Professor Erik Millstone is from the University of Sussex, co-author of the report mentioned above and the man who came up with the phrase “sleepwalking into a food crisis”. He warns that the direction the government’s food policy is taking represents a serious threat to food security.
“It’s difficult to discern what the UK government’s policy is at the moment [for food],” he tells Poultry Business. “There are conflicting views between departments and even between ministers within the same department. [But] retailers want to know if they will still be importing tomatoes from southern Spain, or needing to rely on tomatoes from Worthing. You can’t scale up production in a week – contracts are often done a year in advance.”
The idea that a switch can be flicked and production increases is fanciful; but there’s no reason why the UK can’t become more self-sufficient. According to the British Poultry Council’s website, the poultry meat industry is “the only livestock sector that is capable of quickly scaling-up production to support increased self-sufficiency of the UK”.
However, there are a number of caveats to this, not least how to balance the carcase. “If UK producers are priced out of EU markets (three-quarters of exports are to the EU) then much of the export value would have to be recouped in the UK marketplace through food prices, unless alternative markets can be opened,” the council notes in its website.
International trade secretary Liam Fox is (as The Guardian has put it) hoping to line up a banquet of such trade deals for British exporters to feast on post Brexit. Top of the list should be China, according to the BPC; hardly surprising given it’s a market that values dark meat and fifth quarter products as highly as the UK does breast meat.
Dark meat exports are currently valued at £300m, and for every 10 chickens produced only seven legs are sold. “We need a market for all the other bits that UK consumers don’t want,” explains Ian Marshall, business development manager (f00d) at the Institute for Global Food Security, based out of the University of Belfast. This could also help keep prices down, he adds, citing the Dutch who have been “very clever” in opening premium markets in Asia and elsewhere. “That helps them subsidise the price they can export to the UK for,” he adds.

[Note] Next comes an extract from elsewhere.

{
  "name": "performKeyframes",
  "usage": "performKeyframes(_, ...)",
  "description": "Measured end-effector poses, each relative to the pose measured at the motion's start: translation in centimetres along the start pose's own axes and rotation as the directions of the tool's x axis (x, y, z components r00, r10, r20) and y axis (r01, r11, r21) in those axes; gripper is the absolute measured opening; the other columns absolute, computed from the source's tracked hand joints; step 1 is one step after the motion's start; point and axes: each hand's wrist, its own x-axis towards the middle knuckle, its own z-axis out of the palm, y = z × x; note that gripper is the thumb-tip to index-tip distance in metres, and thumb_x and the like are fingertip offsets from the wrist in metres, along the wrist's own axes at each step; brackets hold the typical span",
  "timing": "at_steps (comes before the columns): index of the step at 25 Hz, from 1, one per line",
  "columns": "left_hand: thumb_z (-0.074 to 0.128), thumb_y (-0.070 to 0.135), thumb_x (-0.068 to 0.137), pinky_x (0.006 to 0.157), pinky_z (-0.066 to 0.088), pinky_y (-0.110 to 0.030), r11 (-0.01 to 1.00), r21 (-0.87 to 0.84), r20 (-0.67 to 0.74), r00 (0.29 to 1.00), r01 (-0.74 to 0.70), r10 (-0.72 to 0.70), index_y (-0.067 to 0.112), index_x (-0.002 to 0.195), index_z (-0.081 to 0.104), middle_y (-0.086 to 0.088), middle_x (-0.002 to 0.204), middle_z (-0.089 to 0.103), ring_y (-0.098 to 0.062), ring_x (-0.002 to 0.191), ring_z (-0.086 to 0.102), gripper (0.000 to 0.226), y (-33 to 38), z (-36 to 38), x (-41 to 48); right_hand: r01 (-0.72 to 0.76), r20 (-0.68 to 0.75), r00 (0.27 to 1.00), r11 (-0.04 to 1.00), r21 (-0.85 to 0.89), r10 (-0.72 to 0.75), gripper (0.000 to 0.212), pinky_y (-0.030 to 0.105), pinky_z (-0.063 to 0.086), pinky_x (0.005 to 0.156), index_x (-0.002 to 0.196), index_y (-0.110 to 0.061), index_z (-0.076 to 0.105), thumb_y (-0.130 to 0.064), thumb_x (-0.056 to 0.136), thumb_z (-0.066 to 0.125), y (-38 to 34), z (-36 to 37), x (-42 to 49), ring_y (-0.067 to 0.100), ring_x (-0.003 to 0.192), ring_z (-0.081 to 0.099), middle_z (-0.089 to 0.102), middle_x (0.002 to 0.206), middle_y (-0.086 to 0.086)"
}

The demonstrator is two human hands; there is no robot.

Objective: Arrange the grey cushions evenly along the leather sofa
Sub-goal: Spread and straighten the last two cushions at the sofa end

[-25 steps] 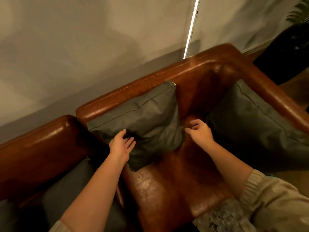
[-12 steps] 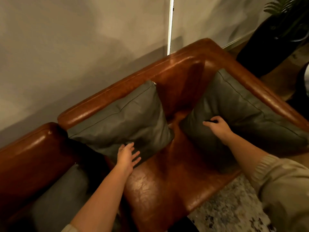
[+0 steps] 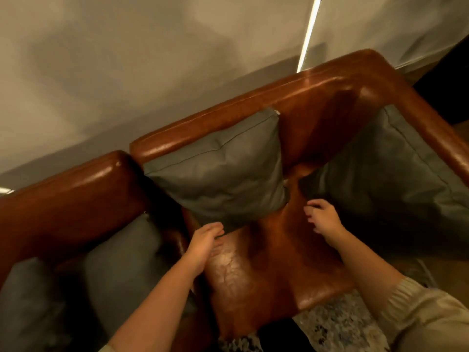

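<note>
Both hands were open and empty. The left hand (image 3: 203, 243) touched the near edge of the middle grey cushion (image 3: 220, 171) propped against the sofa's (image 3: 256, 270) back; the right hand (image 3: 323, 219) hovered beside the right cushion (image 3: 385, 168).

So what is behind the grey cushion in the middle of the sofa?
The middle grey cushion leans on the brown leather backrest, whose top roll shows above it. The backrest face directly behind is covered, so anything tucked there cannot be seen.
</note>
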Motion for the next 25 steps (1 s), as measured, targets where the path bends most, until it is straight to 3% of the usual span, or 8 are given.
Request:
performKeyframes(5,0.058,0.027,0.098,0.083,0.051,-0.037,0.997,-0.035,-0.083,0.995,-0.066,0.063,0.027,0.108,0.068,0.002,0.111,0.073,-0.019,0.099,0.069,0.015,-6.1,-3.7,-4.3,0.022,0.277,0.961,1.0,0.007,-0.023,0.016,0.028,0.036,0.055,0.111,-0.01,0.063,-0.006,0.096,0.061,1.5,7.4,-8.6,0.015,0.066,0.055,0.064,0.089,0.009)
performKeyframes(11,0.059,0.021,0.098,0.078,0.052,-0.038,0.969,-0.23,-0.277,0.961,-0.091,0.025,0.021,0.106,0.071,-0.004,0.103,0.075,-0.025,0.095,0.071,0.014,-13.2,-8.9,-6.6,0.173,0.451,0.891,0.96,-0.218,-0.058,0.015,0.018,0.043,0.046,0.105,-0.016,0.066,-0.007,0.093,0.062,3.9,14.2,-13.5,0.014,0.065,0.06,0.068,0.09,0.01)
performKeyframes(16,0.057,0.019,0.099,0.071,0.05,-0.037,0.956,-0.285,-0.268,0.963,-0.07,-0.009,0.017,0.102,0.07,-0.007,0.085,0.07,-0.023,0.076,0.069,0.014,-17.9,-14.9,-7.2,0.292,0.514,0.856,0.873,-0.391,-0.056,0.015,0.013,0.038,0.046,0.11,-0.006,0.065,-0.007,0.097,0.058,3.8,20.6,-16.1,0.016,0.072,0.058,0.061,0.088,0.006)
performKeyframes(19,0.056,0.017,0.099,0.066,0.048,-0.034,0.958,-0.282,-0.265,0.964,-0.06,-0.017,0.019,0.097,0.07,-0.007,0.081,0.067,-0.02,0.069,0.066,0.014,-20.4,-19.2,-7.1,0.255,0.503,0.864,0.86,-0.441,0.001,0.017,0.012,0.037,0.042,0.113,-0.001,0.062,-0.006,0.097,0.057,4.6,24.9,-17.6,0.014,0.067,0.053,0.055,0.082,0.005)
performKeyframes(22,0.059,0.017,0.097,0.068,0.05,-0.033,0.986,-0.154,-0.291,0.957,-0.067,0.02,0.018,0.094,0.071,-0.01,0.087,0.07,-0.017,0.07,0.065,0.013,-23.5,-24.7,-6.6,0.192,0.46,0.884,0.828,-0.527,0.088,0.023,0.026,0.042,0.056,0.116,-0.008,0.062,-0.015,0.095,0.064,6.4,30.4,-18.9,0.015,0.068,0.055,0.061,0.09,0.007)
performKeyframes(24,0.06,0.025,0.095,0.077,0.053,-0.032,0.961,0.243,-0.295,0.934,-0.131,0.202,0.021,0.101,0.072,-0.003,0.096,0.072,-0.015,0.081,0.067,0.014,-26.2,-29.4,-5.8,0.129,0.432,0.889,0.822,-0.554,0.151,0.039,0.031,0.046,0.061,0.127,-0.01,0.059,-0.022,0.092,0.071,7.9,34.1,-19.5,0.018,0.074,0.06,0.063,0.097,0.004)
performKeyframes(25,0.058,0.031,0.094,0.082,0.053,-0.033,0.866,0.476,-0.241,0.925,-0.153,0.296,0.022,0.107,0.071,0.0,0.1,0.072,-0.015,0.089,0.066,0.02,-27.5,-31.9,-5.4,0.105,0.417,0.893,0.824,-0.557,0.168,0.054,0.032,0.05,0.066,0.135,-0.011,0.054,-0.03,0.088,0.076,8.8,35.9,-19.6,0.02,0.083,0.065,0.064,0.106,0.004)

But can the UK’s inexperienced negotiators strike the deals the prime minister promises, the food industry wants and the public needs?
It’s a moot point. In the past deals have been done by the EU, but come March 2019 the UK will be flying solo on the international trading scene. The desperate need to train and recruit staff is no secret: £2.5m has been aside to train staff at the Department for International Trade, with £1.2m already spent on headhunting.
This month fresh fears were raised about chlorine-washed chicken when the US commerce secretary Wilbur Ross suggested that any regulations would need to change for there to be any chance of a deal between the US and UK. Just days before, when asked during a session with the House of Lords subcommittee on energy and the environment whether the UK market will be open to chlorinated chicken from the US, Defra secretary Michael Gove eventually confirmed that “no”, it would not.
But can the industry (and consumers) trust a government that is failing so miserably to get its chickens in a row on food policy?
In recent weeks concerns have intensified that a “hard Brexit” is a distinct possibility with negotiations struggling to move beyond the opening issues (citizens’ rights, the Northern Irish border and the divorce bill) and on to trade. Without a tariff-free trade deal in place, the average cost of food imported by retailers from the EU would increase by 22% thanks to WTO tariffs, according to the British Retail Consortium. Meat and dairy would be hardest hit.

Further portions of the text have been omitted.